→ Task prompt: If a line in the data holds the string "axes", list it.

***

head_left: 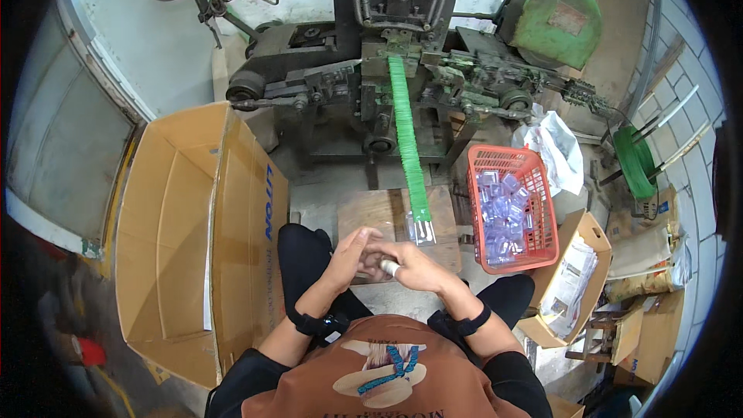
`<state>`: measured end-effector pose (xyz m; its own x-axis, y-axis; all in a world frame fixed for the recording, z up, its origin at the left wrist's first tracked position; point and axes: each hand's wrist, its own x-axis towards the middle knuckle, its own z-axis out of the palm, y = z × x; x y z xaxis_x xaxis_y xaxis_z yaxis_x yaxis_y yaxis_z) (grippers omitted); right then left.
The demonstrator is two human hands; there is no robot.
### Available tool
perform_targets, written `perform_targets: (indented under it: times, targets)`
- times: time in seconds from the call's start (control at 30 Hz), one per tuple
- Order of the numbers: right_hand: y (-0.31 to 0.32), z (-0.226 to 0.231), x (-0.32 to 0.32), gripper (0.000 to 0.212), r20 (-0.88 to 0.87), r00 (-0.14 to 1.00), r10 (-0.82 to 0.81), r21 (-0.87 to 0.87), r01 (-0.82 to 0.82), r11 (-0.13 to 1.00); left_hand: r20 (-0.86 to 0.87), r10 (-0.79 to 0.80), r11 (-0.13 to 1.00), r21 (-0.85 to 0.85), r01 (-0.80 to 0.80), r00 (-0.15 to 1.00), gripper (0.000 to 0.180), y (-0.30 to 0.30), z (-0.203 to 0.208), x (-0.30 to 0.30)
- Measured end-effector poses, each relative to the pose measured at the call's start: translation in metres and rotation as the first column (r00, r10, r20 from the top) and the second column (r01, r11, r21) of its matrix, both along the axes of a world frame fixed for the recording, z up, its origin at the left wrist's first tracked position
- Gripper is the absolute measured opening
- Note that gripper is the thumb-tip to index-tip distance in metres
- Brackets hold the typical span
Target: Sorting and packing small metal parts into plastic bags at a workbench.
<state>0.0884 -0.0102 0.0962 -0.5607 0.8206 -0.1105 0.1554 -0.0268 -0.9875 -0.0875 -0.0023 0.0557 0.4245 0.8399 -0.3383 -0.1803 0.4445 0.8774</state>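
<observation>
In front of my shirt my left hand (354, 257) and my right hand (418, 265) meet, fingers curled and pressed together. Whatever may lie between them is hidden. A white wrap (389, 267) shows on a finger of my right hand. Just beyond my fingers, a long row of thin green pieces (406, 135) runs down from the dark machine (398, 0). Its near end, with a clear and metallic tip (422, 232), is over a wooden board (364, 213), apart from my hands.
A large open cardboard box (251, 240) stands at my left. On the right are a red plastic basket (474, 209) of clear purplish pieces (501, 209), a carton (596, 236) with papers, a white bag (561, 155) and a green stool (635, 162). A green rounded guard (534, 15) tops the machine's right side.
</observation>
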Motion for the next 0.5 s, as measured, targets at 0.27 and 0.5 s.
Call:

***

→ Solution:
`<state>`: measured end-effector pose (xyz m; its own x-axis, y-axis; all in a world frame fixed for the recording, z up, its origin at the left wrist's first tracked position; point and axes: each hand's wrist, its own x-axis towards the middle knuckle, its own z-axis out of the palm, y = z × x; x y z xaxis_x xaxis_y xaxis_z yaxis_x yaxis_y yaxis_z) (grippers omitted); right then left.
- Measured end-effector poses, each relative to the pose measured at the call's start: translation in metres and rotation as the first column (r00, r10, r20 from the top) and the second column (r01, r11, r21) of its matrix, both along the axes of a world frame fixed for the recording, z up, its origin at the left wrist's first tracked position

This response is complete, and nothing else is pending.